**Exercise instructions:** The result should be every line that contains the word "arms", taken from the material.

*** Opening of Records for the task ***

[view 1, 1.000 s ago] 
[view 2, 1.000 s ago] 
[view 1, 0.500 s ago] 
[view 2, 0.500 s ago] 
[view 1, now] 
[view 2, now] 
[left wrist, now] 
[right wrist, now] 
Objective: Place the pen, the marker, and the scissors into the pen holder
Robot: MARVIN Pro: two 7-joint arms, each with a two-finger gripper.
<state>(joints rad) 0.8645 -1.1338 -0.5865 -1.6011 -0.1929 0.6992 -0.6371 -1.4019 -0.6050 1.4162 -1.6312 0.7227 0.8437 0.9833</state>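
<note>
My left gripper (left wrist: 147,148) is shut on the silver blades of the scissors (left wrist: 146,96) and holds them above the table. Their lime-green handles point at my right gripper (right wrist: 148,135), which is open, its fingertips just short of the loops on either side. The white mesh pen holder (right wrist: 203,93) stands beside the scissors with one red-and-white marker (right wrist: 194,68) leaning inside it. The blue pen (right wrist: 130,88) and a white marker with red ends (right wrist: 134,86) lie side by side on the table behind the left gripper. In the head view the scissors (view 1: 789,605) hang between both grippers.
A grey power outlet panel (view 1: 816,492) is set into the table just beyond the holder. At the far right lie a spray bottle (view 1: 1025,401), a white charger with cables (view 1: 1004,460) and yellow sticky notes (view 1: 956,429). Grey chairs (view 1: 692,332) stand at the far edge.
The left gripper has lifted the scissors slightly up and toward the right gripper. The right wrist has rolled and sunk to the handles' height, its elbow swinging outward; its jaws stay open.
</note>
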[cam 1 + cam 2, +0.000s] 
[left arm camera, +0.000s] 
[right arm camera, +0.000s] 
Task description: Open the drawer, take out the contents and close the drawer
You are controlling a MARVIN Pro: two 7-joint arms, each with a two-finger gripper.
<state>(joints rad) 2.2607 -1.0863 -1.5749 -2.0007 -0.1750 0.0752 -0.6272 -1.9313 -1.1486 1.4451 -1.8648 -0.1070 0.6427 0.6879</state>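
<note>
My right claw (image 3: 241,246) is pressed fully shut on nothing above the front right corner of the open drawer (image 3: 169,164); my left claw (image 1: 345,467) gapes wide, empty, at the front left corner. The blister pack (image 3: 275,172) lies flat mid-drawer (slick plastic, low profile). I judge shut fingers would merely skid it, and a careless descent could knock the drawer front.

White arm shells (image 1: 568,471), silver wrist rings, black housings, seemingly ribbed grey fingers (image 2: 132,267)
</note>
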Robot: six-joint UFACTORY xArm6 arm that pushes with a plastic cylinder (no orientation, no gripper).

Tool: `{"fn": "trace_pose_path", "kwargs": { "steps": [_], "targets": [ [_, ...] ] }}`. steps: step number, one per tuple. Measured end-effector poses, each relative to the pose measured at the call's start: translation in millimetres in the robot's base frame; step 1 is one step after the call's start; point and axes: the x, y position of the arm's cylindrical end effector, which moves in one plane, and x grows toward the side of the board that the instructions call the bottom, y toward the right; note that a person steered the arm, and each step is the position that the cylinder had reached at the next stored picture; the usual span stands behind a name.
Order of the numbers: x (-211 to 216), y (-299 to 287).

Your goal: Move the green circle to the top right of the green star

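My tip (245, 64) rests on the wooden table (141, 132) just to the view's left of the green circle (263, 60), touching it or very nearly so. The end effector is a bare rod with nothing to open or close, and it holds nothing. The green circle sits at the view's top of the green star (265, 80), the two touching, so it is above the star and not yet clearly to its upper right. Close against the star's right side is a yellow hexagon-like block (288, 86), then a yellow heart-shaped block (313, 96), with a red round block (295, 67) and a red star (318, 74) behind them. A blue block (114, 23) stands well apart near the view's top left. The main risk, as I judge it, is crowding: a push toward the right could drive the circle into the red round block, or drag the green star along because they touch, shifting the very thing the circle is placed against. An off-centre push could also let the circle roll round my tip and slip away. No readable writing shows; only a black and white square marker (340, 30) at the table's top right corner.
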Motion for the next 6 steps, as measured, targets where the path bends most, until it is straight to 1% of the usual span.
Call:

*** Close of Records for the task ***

**Answer to this problem:**
Robot: MARVIN Pro: two 7-joint arms, each with a two-finger gripper.
You are controlling a MARVIN Pro: two 7-joint arms, each with a two-finger gripper.

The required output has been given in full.